[[ Data extract open ]]

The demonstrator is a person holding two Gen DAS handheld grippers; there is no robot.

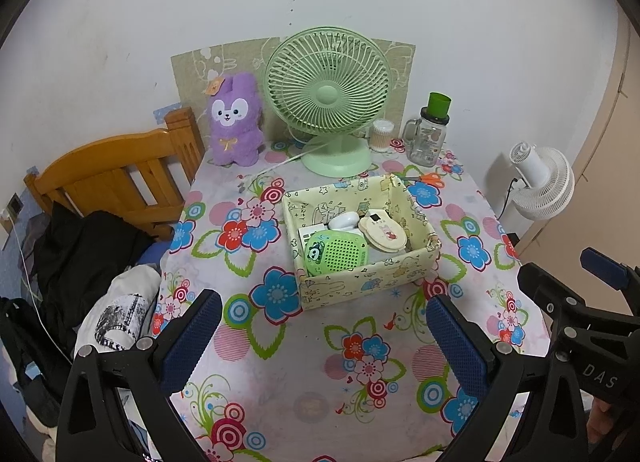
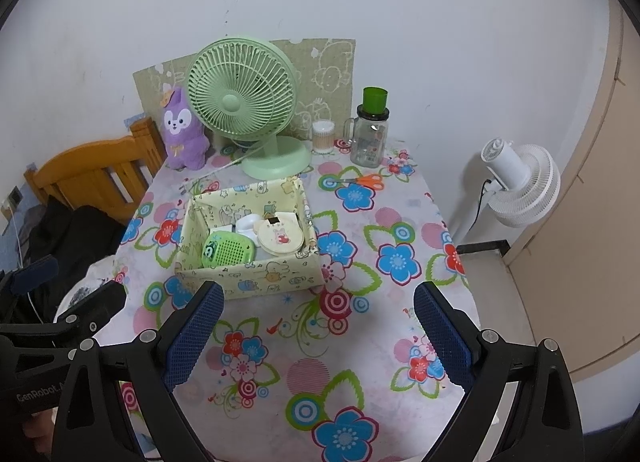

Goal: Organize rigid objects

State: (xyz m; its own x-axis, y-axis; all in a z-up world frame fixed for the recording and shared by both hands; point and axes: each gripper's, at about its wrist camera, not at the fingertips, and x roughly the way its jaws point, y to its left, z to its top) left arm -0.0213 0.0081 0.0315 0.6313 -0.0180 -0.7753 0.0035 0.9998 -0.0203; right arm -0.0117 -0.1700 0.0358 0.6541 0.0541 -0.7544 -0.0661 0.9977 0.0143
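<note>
Two released hand-held grippers, left and right, empty above the tablecloth, fabric box just ahead.

white wall behind, scuffed with small dark marks. table under a floral cloth stands against it, a beige printed panel leaning on the wall at the back edge. wooden headboard just left of the table, dark clothing heaped beside it. right side: white pedestal fan plugged in near the wall, tan door or panel beyond it. light is even, indoor.
</note>
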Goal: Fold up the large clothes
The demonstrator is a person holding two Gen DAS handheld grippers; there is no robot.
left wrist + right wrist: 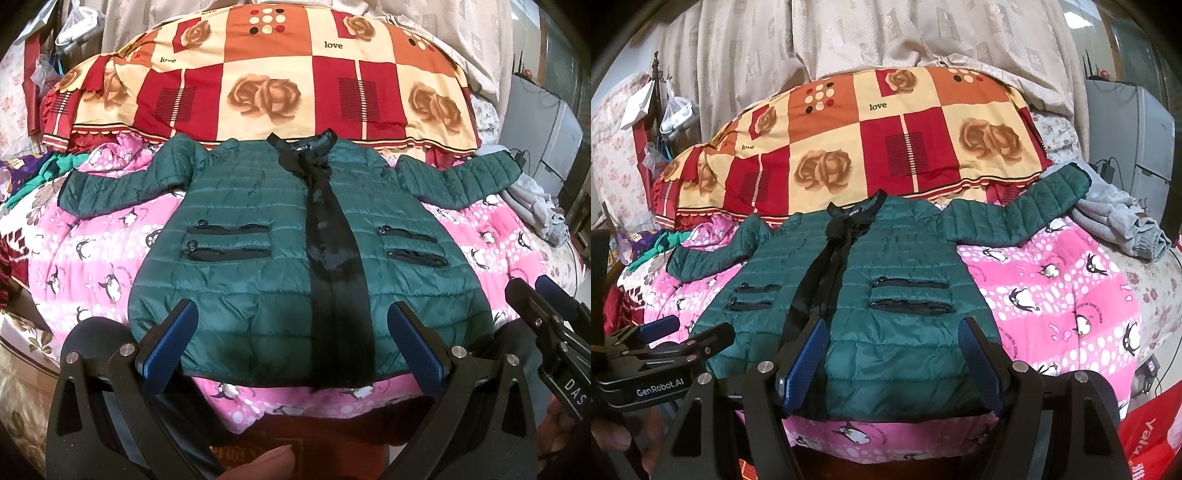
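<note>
The dark green quilted puffer jacket lies flat and front-up on the bed, directly ahead of both my tongs at 12 o'clock. Its long axis runs from the hem, nearest me, to the collar at the far end. The sleeves extend sideways toward 9 and 3 o'clock. A black satin placket runs along the centre line. Four black zip pockets sit in pairs either side of it.

My left tongs stand wide apart, holding nothing, above the hem left of the placket. My right tongs are likewise spread wide and empty, above the hem right of centre. Each sleeve is nearer the tongs on its own side, so I judge a sleeve fold inward comes first.

The shell is thin, glossy and slippery, with horizontal stitched channels. It rests on a pink penguin-print fleece blanket. A red and cream rose-patterned quilt is heaped at 12 o'clock beyond the collar. A grey garment lies beside the right cuff.
</note>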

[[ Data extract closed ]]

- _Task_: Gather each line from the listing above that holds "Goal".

- _Exercise answer_:
Goal: Organize rigid objects
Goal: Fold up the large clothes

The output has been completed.